Sunday, November 14, 2010

Lean Cuisine Review #4: Apple Cranberry Chicken

Grilled chicken in an apple reduction with cranberries, french cut green beans and whole wheat pilaf


We return again to the Lean Cuisine Spa for their Apple Cranberry Chicken. After exploring some of the other locations on the map of the mighty LC, I'm thinking this spa might be the go-to place for the good stuff, as the ACC was one of the best LC's I've had so far.

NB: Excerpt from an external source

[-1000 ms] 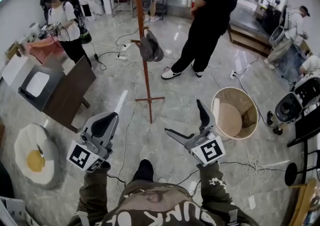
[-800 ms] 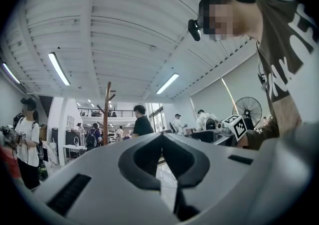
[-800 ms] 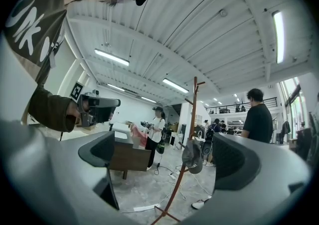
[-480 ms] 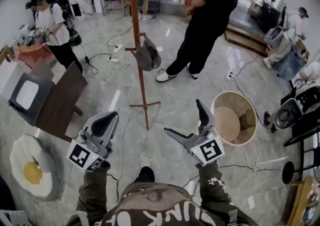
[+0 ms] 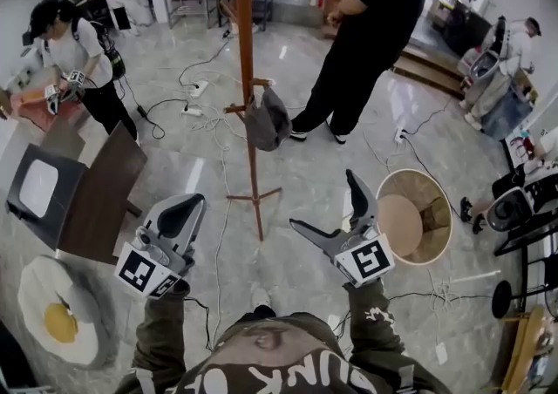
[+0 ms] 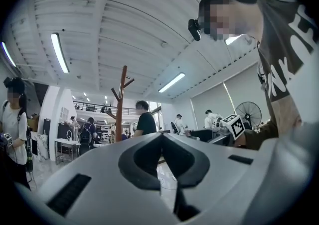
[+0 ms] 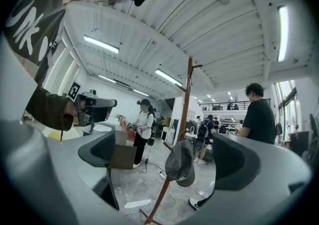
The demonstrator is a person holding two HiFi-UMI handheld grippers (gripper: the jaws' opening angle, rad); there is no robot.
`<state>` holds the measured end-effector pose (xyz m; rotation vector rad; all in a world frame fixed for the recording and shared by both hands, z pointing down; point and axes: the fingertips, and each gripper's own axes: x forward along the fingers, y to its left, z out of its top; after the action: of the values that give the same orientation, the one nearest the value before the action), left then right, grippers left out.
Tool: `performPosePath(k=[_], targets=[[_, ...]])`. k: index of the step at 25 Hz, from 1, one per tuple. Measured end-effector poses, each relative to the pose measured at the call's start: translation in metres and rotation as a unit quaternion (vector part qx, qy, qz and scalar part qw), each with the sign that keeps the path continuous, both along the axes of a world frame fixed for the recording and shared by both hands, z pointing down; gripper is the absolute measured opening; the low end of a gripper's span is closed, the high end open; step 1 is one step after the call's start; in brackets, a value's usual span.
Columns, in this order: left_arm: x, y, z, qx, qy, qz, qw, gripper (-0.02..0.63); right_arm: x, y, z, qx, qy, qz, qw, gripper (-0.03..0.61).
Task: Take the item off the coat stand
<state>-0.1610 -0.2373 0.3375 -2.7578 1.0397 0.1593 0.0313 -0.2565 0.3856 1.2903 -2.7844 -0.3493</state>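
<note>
The grey marbled floor (image 5: pixel 296 166) fills most of the head view. At upper middle a brown wooden coat stand (image 5: pixel 248 70) rests on its spread feet, with a grey cap (image 5: pixel 266 120) hung on a low peg (it sags just right of the pole). Cables (image 5: pixel 166 106) trail over the floor left of the stand. A round tan basket (image 5: pixel 440 218) sits at the right. A fried-egg-shaped cushion (image 5: pixel 57 318) lies at lower left, below a brown panel (image 5: pixel 96 196).
</note>
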Motion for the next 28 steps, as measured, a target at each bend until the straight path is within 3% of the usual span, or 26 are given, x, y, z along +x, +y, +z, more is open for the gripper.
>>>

Maybe I just like too many vegetables, but I find a lot of these meals are lacking in veggies. Come on, LC, I'm trying to get healthy here! What's cheaper and more filling than vegetables? Well, whole wheat pilaf is. Except the folks at Lean Cuisine obviously think that my hunger pains somehow cloud my ability to think, because ol' Brad knows that pilaf is dish primarily consisting of rice, not the rice-shaped orzo pasta which I found here. I can hear them now - "Oh, the fatties will never know. They're too busy stuffing their face with a combination of sugar, trans fat, and sadness." Well, this guy found out your scheme, and he's about to blow this racket WIDE OPEN, bitches.

It was nice to see the pearl wheat mixed in with the noodle-which-definitely-weren't-pilaf - it gave them a bit of chew, and the texture difference allowed to savor each bite rather than simply swallowing a load of soggy noodles.

Cranberries freeze very well, so the ones found in my dinner were just as good as you would find anywhere else, and their tartness was helping the dish tickle the taste buds in several different directions. This only got better when you combined it with the "apple reduction" which honestly tasted like the gel stuff you would get on the "apple cobbler" of the old-school TV dinners, but when used in moderation, there was a definite apple-flavored sweetness that got the job done.


Chicken is a LC staple protein, and I've found the quality of the chicken bites varies from dish to dish. The chicken breast in this meal, however, was some of the best I've had in a TV dinner. And when you combine that with the rest of the dish, you have a series of flavors going in several different directions, and it makes you almost forget that you're eating a stupid diet frozen meal. The stark, black tray that stares you in the face after eating it all snaps you back to reality.

Rating: Four out of Four sad-faced Brads. The person, not the tiny nail which is also called a "brad".